▶ **What is being asked**: The data must be copied over exactly and in full.
_ _ _
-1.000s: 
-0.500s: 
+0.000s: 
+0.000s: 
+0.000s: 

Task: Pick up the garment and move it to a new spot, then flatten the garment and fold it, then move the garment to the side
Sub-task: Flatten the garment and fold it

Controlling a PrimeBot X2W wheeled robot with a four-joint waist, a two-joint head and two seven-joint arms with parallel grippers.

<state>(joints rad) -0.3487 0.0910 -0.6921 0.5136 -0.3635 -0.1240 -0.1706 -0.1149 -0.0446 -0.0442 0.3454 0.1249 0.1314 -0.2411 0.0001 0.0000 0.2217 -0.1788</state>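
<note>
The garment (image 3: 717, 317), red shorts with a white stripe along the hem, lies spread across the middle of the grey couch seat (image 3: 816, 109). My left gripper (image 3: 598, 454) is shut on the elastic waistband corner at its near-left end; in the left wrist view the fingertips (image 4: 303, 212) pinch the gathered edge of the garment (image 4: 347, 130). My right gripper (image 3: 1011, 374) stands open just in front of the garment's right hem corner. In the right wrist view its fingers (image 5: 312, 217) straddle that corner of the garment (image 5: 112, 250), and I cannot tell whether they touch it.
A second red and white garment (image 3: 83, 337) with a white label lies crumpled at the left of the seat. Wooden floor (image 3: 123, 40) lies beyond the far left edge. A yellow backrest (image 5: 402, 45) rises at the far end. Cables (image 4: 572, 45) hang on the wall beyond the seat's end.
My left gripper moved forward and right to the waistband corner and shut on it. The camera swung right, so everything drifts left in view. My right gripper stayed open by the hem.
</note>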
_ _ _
▶ **Solution**:
-1.000s: 
-0.500s: 
+0.000s: 
+0.000s: 
+0.000s: 

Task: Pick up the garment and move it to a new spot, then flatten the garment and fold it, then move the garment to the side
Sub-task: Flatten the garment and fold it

Controlling a PrimeBot X2W wheeled robot with a four-joint waist, a two-joint head and two seven-joint arms with parallel grippers.

<state>(joints rad) -0.3487 0.0910 -0.6921 0.5136 -0.3635 -0.1240 -0.1706 -0.1149 -0.0446 -0.0442 0.3454 0.1249 0.1314 -0.2411 0.0001 0.0000 0.2217 -0.1788</state>
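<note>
The garment (image 3: 717, 317), red shorts with a white stripe along the hem, lies spread across the middle of the grey couch seat (image 3: 816, 109). My left gripper (image 3: 598, 454) is shut on the elastic waistband corner at its near-left end; in the left wrist view the fingertips (image 4: 303, 212) pinch the gathered edge of the garment (image 4: 347, 130). My right gripper (image 3: 1011, 374) stands open just in front of the garment's right hem corner. In the right wrist view its fingers (image 5: 312, 217) straddle that corner of the garment (image 5: 112, 250), and I cannot tell whether they touch it.
A second red and white garment (image 3: 83, 337) with a white label lies crumpled at the left of the seat. Wooden floor (image 3: 123, 40) lies beyond the far left edge. A yellow backrest (image 5: 402, 45) rises at the far end. Cables (image 4: 572, 45) hang on the wall beyond the seat's end.
My left gripper moved forward and right to the waistband corner and shut on it. The camera swung right, so everything drifts left in view. My right gripper stayed open by the hem.
</note>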

The required answer is now complete.